How to Deploy a Machine Learning Algorithm

Everything but a guide.

Home Hugging face Model Interface Custom Model Interface

I'm unreasonably excited just typing this, because this week I've had countless conversations with myself about it. But now I get to have a more structured conversation— with you. Welcome.

There's a lot to compress in this post, because it's been a week of learning. And I don't mean just new skills, I also mean learning the very nature of how I learn.

On Learning

I've been thinking a lot about this quote (people who have done practical deep learning for coders by jeremy howard will be familiar with this idea):

"You don't teach someone baseball by handing them a textbook on the physics of parabolic motion."

That idea stuck with me because I'm genuinely torn between a deep, low-level understanding and chasing the thrill of high-level deployment. So I sit down for hours, grinding through linear algebra, working out backpropagation by hand. It's intense and exhausting. But it's also weirdly satisfying, there's a kind of beauty in visualizing the math, seeing how it all fits together.

And yet... it always feels a little distant from the real world.

Then I actually build something. A high-level deployment, maybe an image classifier using Gradio and Hugging Face. And at first, it feels almost too easy. A few lines of code, a slick interface, and it works — eventually. A bug hits every now and again and you descend into temporary madness. But strangely, that's when it starts to feel real. Because once it does work, and you see it in action, and you start thinking of all the clever ways you can use it, it starts to feel exciting.
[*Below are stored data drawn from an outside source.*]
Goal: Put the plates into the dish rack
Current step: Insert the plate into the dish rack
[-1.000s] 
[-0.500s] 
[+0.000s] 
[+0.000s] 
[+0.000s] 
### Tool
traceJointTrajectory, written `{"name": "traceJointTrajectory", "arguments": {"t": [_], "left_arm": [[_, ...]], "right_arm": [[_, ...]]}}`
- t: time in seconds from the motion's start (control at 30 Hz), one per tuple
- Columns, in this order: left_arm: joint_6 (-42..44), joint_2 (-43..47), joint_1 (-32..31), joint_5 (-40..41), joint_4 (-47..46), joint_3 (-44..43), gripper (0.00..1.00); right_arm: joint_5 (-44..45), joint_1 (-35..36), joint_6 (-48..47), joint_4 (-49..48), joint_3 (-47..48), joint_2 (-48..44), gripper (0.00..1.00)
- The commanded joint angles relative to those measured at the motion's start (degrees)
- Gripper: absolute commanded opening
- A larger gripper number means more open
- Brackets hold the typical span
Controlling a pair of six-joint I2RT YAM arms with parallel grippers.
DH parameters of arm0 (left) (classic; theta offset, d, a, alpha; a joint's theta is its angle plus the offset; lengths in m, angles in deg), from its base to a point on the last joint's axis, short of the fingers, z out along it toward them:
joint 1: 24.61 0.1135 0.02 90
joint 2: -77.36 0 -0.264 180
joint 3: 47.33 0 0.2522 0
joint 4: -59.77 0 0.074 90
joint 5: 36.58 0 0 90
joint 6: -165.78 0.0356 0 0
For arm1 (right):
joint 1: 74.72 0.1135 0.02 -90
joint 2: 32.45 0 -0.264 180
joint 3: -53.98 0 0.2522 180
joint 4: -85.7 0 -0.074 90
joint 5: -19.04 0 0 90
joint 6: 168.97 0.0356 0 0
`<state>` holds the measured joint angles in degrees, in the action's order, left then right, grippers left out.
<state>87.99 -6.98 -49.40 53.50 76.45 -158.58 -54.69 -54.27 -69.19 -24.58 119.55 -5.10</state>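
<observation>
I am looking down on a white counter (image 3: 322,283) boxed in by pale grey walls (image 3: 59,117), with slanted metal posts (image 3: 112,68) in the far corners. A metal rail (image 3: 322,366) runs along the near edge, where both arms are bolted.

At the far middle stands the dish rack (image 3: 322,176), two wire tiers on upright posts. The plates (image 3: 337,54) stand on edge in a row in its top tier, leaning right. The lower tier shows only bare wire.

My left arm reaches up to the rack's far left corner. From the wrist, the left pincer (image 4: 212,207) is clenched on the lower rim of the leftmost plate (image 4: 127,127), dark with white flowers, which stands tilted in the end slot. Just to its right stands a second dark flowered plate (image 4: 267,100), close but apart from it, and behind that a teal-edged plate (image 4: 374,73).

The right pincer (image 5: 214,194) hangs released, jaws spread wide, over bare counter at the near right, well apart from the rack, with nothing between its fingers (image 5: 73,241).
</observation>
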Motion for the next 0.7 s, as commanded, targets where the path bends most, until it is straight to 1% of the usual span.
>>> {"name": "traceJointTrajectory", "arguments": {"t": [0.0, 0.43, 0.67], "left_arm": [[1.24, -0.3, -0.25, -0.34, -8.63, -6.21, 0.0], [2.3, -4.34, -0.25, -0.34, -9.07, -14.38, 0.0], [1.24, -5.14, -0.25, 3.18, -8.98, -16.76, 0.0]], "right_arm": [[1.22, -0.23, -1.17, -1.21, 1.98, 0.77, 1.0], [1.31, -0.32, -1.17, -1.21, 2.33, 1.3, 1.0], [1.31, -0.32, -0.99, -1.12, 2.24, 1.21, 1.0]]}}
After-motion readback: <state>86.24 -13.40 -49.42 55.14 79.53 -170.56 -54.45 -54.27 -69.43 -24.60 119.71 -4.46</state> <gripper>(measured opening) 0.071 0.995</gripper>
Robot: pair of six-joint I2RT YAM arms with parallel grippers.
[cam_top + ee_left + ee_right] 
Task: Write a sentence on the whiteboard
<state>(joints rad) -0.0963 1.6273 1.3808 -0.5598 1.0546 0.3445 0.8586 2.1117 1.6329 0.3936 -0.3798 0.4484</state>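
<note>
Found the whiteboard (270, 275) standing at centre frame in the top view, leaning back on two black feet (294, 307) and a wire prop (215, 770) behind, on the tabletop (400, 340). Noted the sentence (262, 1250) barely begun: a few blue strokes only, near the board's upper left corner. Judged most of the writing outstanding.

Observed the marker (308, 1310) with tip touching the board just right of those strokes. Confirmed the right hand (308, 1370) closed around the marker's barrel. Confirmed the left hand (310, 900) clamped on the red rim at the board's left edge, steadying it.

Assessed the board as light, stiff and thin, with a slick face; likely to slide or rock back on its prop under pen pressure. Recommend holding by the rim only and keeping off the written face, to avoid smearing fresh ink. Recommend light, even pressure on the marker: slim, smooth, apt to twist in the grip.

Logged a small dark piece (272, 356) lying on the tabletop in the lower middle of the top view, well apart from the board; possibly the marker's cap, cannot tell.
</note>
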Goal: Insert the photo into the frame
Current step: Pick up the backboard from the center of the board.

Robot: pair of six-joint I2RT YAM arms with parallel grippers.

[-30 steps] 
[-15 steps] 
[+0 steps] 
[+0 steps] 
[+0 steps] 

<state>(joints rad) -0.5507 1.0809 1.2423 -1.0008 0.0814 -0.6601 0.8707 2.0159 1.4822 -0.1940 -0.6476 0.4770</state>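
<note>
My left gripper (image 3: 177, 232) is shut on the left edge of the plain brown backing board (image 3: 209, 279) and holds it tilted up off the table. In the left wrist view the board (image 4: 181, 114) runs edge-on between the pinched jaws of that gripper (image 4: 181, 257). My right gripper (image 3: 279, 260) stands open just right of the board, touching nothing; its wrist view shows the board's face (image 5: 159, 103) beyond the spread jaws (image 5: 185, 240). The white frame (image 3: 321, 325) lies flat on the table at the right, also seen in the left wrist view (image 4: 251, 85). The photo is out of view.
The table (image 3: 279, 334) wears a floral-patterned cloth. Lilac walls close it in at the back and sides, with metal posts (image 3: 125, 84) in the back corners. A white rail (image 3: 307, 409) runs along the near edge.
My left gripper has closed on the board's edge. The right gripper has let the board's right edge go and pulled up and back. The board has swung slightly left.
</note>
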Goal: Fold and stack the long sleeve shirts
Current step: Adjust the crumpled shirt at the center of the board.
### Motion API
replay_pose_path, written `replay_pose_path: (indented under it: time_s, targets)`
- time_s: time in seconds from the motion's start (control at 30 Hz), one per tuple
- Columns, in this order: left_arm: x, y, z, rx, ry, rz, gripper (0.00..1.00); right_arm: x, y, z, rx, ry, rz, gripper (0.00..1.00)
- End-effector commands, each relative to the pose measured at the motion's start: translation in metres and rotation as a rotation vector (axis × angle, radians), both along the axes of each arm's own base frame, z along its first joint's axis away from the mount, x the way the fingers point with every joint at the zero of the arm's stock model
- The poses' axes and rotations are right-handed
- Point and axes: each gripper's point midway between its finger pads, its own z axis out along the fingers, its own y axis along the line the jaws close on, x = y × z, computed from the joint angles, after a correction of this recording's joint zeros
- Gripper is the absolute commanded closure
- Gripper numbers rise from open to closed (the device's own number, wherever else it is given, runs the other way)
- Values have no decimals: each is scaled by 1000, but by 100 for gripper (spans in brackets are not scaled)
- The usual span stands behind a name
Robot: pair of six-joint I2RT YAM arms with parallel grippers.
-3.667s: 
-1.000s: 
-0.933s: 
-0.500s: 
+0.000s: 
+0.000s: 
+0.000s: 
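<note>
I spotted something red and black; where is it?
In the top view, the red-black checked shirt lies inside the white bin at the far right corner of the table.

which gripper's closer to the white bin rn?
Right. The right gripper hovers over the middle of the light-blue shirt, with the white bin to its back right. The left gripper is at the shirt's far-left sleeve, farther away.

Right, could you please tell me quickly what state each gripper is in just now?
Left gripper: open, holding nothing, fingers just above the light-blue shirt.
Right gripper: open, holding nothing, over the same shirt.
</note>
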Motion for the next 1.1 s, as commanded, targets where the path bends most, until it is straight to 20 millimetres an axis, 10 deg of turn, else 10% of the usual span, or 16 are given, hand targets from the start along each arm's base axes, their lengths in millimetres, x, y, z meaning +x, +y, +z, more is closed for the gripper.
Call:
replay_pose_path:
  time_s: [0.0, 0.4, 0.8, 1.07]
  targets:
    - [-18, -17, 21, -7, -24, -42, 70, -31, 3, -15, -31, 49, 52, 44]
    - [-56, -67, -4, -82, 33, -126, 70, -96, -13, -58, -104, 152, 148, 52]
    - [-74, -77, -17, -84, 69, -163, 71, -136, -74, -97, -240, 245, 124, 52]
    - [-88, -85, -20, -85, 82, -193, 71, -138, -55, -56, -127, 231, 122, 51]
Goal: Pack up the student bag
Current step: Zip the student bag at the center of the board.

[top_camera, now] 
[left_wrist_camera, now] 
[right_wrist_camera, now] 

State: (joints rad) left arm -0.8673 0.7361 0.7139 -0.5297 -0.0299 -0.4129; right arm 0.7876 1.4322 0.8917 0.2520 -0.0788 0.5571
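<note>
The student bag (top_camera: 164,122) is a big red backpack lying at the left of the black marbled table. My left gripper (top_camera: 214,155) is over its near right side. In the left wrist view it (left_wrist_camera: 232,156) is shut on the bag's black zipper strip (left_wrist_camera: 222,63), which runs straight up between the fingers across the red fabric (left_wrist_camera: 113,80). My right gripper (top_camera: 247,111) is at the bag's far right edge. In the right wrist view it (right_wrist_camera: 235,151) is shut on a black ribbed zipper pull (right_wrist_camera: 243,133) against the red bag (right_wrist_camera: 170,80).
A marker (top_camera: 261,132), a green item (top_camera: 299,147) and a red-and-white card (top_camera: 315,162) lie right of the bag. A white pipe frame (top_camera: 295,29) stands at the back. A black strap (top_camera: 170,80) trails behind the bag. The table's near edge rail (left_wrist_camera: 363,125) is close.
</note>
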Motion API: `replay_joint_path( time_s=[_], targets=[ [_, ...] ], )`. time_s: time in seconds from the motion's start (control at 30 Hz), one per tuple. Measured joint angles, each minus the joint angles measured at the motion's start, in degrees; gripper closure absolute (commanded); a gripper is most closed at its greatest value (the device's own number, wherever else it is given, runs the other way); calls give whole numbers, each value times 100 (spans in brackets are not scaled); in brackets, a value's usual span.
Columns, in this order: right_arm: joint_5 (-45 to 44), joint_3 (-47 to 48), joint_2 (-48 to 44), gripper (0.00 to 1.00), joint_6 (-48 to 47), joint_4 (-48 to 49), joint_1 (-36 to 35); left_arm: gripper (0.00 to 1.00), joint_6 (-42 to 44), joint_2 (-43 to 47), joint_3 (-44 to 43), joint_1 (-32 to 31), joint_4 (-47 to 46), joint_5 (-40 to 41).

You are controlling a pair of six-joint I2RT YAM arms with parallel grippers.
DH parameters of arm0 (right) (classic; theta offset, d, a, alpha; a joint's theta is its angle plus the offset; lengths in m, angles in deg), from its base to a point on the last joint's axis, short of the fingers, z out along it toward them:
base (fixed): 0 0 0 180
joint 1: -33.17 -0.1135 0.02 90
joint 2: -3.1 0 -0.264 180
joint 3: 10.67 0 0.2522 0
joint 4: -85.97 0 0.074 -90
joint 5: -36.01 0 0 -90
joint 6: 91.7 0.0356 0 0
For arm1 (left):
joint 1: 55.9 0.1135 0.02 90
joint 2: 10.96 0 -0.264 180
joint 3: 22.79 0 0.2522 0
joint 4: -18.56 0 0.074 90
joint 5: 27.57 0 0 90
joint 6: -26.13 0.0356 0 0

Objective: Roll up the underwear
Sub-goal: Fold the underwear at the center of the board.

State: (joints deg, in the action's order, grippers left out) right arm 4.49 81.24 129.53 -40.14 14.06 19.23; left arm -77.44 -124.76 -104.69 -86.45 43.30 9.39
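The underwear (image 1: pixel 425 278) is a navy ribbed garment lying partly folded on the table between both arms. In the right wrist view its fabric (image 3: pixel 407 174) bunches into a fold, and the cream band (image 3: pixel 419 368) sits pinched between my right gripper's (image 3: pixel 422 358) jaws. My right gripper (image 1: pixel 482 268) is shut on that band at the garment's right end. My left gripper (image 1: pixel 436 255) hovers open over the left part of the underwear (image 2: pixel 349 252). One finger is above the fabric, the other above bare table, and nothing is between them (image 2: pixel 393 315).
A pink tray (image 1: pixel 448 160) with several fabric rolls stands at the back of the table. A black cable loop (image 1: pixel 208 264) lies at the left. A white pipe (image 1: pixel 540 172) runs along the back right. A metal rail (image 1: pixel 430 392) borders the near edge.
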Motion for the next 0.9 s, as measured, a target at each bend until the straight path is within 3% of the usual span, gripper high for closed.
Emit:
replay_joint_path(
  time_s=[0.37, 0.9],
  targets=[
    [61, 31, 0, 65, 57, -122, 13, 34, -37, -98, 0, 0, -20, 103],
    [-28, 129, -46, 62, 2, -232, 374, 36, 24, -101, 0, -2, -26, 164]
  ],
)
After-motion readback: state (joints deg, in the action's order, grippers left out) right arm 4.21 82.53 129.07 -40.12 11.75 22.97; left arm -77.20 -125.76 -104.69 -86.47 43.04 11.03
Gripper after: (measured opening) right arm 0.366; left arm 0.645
A mathematician named Paul Lockhart put it even more scathingly in his essay A Mathematician's Lament. He imagines a world where kids aren't allowed to paint until they've memorized pigment formulas, and music is off-limits until they've done years of harmony analysis. And that's basically how we treat math and science. Theory now, joy later (if ever).

That vision came flooding back this week as I zigzagged between two very different approaches to understanding neural networks:

So let's learn how a neural network is able to tell a dog from a cat. In 2 Parts.

PART 1: Low Level

Convolution

Convolution is a mathematical operation that combines two functions to produce a third. Put simply. For a more contextual understanding I recommend the video by 3blue1brown ( This video). In the context of images, one function is the input image and the other is a small kernel (or filter). You slide the kernel across the image and compute the dot product at every location. The result is a new image (called a feature map) that highlights certain features of the original image.

Think of it like this: if the input image is a massive haystack, convolution helps you design tiny, reusable magnets (kernels) to efficiently scan for needles (features like edges or curves).

Given an image I and a kernel K, convolution is defined (in 2D) as:

S(i, j) = ∑∑ K(u, v) · I(i + u - 1, j + v - 1)

Where:

You're essentially computing a weighted sum of pixels in the local neighborhood around (i, j).

Famous Kernels in Computer Vision (Before Deep Learning Took Over)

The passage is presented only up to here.